DIRECTOR OF THE CENTER:
Professor Michael Gilsenan

ASSOCIATE DIRECTOR OF THE CENTER:
Shiva Balaghi

DIRECTOR OF GRADUATE STUDIES:
Assistant Professor Ilana Feldman

The Hagop Kevorkian Center supports advanced study, graduate training, and public education on the modern Middle East. It offers an M.A. program in modern Near Eastern studies and M.A. programs that combine the study of the Middle East with journalism, museum studies, and business.

The Center’s intellectual focus is on the contemporary political economy and cultures of the Middle East and the historical processes that have shaped the present. Center faculty are drawn from across a number of departments and schools at NYU, including the Departments of Anthropology, Art History, Comparative Literature, History, Middle Eastern and Islamic Studies, and Politics and the Institute of Fine Arts. Besides the graduate program, the Center runs conferences and workshops for the discussion of new research in the field of Middle Eastern studies. Many of these events reach beyond the Middle East to explore interactions and parallels with Europe, Africa, South Asia, Southeast Asia, and Central Asia.

The M.A. program is designed for (1) those thinking of entering a Ph.D. program but wanting first to explore different disciplines or advance their knowledge of the region and its languages and (2) those planning a career in a field such as journalism, public service, cultural organizations, human rights, or political advocacy and seeking to understand the region’s cultures, politics, and histories and to engage with questions of cultural production and economic and social transformation. Language study is an integral component of the M.A. and the Middle East curriculum. NYU offers three-year programs for Hebrew, Persian, Turkish, and Urdu and a four-year program of Arabic study.
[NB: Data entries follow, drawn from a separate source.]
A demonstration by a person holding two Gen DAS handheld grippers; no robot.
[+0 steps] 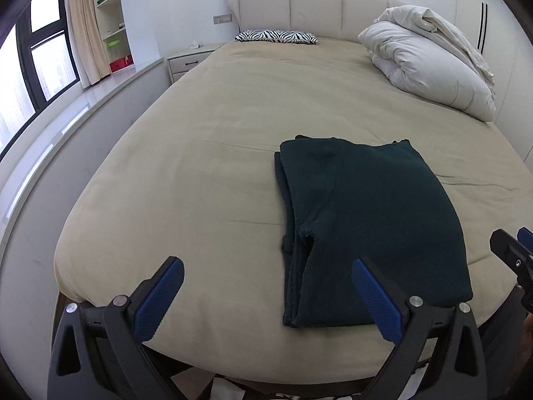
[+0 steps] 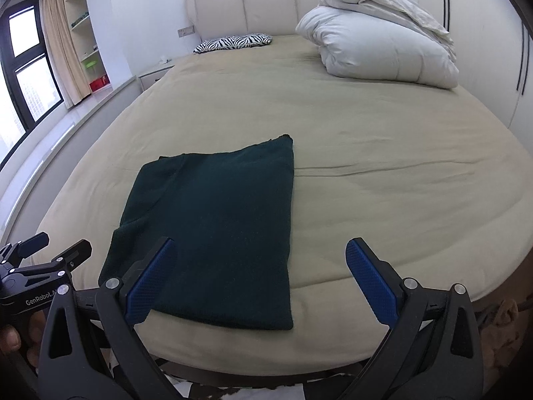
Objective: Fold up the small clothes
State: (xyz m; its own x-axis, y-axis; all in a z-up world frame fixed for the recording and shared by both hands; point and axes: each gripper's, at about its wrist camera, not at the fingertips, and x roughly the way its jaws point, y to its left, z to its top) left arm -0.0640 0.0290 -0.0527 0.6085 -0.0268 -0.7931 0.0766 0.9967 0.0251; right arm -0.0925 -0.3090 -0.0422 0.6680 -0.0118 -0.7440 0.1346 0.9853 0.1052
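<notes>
Both grippers, left [image 1: 266,280] & right [image 2: 260,260], are held apart, empty; dark green garment [image 2: 213,226] is seen just ahead, long axis running away, nearer the right.

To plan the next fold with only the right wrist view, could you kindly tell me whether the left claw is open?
Observer: Yes. The left claw is wide open and empty, above the near end of the bed.
Operator: Thank you. How does the garment's left edge look?
Observer: The garment shows several stacked layers along that edge, so it is already folded over.
Operator: Is that edge tidy?
Observer: Not quite. Towards the near end the layers part in a small gap.
</notes>
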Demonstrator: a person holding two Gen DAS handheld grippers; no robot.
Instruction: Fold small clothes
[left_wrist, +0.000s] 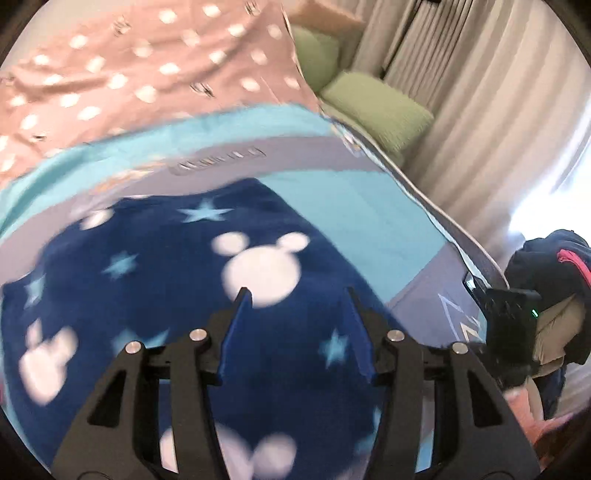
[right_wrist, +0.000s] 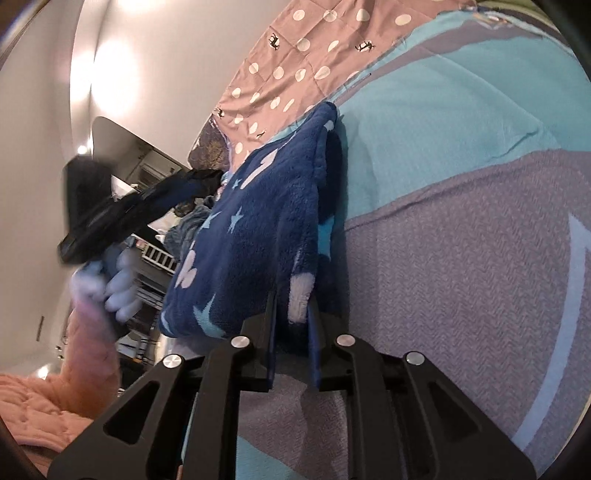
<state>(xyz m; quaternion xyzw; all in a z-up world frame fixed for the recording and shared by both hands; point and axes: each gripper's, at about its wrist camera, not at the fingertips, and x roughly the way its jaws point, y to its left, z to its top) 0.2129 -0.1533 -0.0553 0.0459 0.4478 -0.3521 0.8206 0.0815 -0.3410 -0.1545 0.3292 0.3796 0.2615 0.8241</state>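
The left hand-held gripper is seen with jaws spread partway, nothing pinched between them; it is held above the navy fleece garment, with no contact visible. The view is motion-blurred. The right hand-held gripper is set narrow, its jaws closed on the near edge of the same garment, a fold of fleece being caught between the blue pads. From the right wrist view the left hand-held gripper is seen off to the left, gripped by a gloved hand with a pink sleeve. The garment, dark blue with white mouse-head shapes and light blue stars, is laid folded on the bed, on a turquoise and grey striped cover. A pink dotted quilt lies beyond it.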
The Department of Middle Eastern and Islamic Studies (MEIS) offers a separate program of study leading to the Ph.D. degree. The Program in Ancient Near Eastern and Egyptian Studies (ANEES) offers an M.A. and a Ph.D. degree. Please see their respective listings in this bulletin.

Hagop Kevorkian Center

The Hagop Kevorkian Center organizes academic forums and public events to encourage new understandings of the politics, cultures, and history of the Middle East and related world regions. Students in the M.A. program benefit from the Center’s conferences, workshops, and public symposia and from the presence of the visiting scholars and intellectuals who participate in them.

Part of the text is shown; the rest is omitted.